EXERCISE REQUIREMENTS: For the data below, transcribe the part that opens with the line containing "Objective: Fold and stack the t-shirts" and closes with the line containing "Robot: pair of", exactly and with no pictures.
───── DATA FOR THE TASK ─────
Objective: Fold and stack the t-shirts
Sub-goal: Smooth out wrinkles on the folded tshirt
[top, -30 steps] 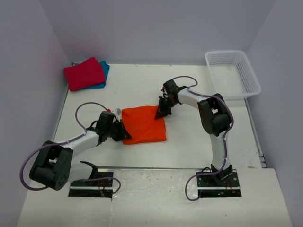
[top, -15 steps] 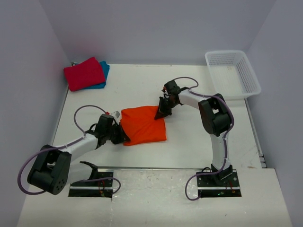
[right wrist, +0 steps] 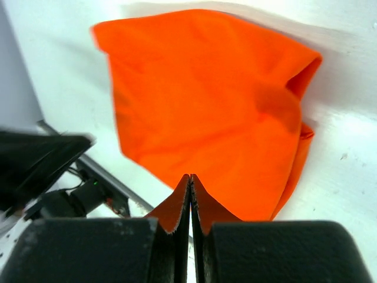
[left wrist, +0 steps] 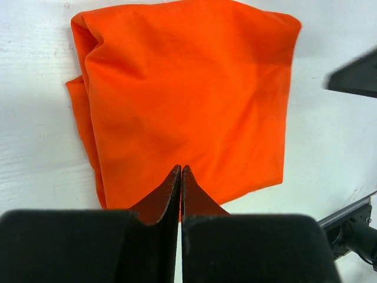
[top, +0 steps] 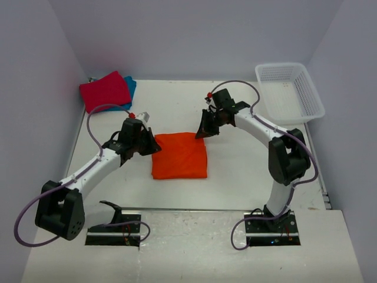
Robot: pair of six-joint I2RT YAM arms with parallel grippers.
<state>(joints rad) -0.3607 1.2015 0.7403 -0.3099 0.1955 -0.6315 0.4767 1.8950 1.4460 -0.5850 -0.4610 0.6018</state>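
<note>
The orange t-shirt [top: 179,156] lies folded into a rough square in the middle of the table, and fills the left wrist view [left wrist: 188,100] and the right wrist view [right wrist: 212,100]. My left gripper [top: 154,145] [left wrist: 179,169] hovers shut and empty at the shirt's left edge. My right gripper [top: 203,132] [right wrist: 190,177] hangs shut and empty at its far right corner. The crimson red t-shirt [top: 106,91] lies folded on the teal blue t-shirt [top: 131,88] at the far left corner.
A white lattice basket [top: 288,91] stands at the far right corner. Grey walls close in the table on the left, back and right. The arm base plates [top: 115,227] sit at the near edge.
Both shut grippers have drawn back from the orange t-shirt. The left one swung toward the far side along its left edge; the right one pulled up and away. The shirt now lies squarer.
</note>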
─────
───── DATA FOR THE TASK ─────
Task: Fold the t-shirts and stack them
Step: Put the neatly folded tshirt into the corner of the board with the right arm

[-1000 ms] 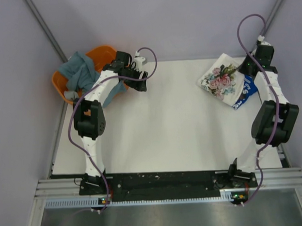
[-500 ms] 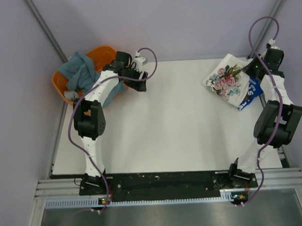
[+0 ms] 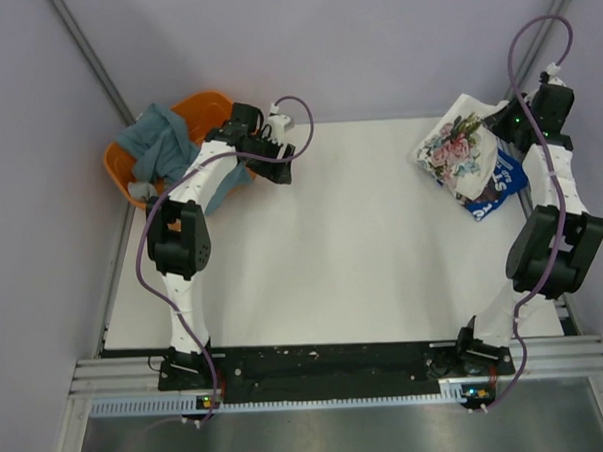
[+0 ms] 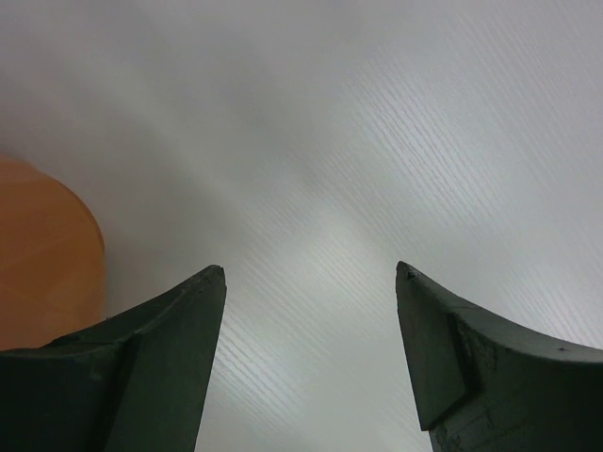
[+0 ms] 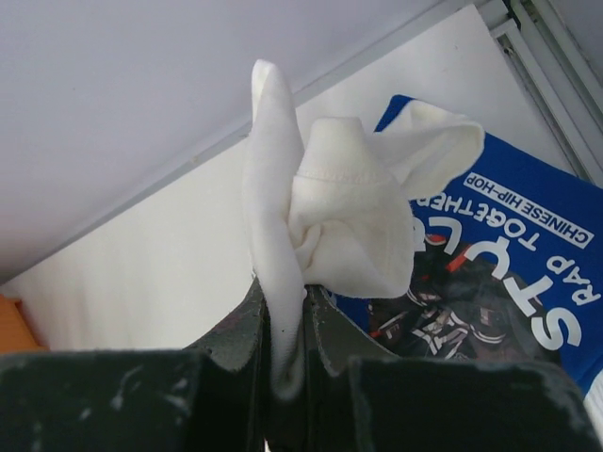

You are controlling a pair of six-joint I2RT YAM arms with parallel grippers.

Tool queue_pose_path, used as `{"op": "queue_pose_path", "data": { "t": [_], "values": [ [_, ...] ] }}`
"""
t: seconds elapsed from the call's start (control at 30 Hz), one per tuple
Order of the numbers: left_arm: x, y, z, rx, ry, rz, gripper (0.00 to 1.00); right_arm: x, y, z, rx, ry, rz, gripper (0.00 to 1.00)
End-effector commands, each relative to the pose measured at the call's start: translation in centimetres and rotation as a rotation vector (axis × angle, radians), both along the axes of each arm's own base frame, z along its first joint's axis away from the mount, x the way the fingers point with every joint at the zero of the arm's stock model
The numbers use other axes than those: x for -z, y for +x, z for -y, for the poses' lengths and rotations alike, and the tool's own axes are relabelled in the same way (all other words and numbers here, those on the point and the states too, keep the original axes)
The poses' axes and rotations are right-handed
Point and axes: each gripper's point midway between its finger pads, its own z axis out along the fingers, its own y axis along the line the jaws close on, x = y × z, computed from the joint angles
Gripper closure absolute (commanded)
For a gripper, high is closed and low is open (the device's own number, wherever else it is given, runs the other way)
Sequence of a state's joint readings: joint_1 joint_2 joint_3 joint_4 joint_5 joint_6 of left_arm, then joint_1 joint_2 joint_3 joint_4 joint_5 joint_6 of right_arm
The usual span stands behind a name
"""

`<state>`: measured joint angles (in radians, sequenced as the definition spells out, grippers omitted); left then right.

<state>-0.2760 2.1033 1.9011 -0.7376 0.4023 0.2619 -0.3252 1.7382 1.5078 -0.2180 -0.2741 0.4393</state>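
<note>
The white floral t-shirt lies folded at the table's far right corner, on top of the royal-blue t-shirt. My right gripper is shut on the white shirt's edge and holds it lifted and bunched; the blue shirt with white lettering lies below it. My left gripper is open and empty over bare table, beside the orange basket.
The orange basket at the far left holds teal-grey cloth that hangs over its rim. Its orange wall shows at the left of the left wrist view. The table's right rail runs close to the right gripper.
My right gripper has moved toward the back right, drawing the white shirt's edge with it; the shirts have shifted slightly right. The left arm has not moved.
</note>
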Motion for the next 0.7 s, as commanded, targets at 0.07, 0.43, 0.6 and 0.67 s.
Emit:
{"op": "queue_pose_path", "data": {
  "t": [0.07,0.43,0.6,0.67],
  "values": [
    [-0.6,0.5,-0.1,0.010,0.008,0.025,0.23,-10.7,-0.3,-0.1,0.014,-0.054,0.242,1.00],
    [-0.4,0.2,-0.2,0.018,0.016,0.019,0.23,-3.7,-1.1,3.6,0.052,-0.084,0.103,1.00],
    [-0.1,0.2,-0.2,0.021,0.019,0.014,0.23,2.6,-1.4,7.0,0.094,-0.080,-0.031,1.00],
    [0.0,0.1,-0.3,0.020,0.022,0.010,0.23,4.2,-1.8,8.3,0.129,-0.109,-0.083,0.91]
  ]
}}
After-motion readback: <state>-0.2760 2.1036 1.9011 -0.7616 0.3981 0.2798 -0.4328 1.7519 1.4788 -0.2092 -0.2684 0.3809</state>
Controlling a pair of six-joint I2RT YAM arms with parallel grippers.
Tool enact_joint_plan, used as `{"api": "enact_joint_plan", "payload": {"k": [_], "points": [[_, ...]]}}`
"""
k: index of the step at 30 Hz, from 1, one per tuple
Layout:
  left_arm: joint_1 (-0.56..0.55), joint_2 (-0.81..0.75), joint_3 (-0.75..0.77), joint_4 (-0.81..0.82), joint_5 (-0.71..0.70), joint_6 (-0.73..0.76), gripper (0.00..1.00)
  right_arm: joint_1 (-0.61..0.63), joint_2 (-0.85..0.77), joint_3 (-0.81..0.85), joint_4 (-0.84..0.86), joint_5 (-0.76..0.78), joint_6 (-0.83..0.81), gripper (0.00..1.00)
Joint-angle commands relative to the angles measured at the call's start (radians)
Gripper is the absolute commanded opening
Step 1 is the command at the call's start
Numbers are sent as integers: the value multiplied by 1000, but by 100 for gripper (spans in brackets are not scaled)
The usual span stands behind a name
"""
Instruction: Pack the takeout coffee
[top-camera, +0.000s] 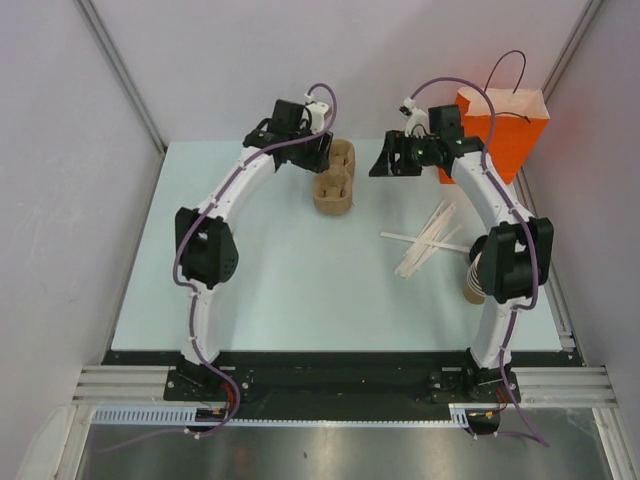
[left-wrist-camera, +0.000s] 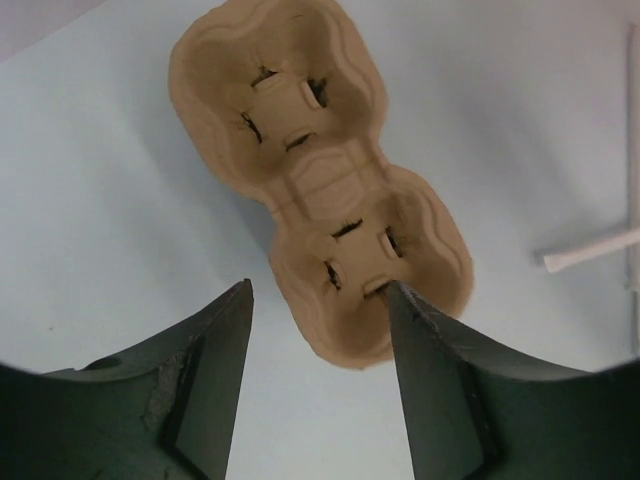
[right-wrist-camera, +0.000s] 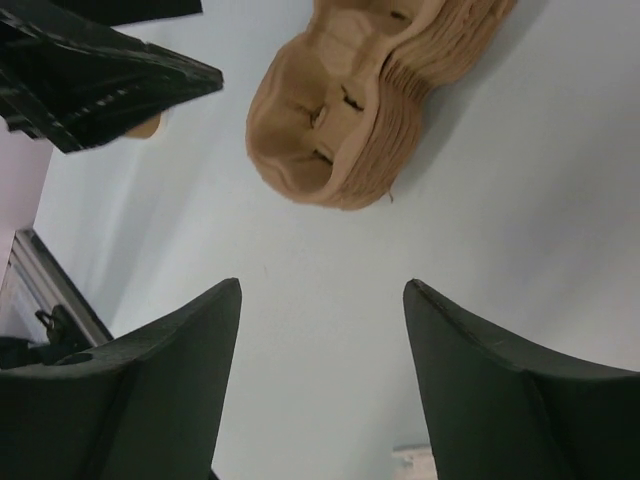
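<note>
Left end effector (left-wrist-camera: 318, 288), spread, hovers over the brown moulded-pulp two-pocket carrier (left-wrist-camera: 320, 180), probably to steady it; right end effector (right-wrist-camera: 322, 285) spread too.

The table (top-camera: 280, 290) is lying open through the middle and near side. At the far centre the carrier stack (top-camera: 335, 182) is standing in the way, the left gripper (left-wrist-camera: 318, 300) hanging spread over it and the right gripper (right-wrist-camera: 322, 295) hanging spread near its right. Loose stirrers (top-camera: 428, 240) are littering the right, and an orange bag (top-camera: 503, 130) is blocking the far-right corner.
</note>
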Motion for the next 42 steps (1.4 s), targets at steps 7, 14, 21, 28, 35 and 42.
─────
OUTPUT FOR THIS TASK:
Objective: Fold and stack the t-shirts
Sub-goal: Smooth out wrinkles on the folded tshirt
[top, -30 steps] 
[top, -15 steps] 
[right wrist, +0 steps] 
[left wrist, +0 steps] 
[top, +0 steps] 
Robot: pair of six-joint I2RT YAM arms with parallel grippers.

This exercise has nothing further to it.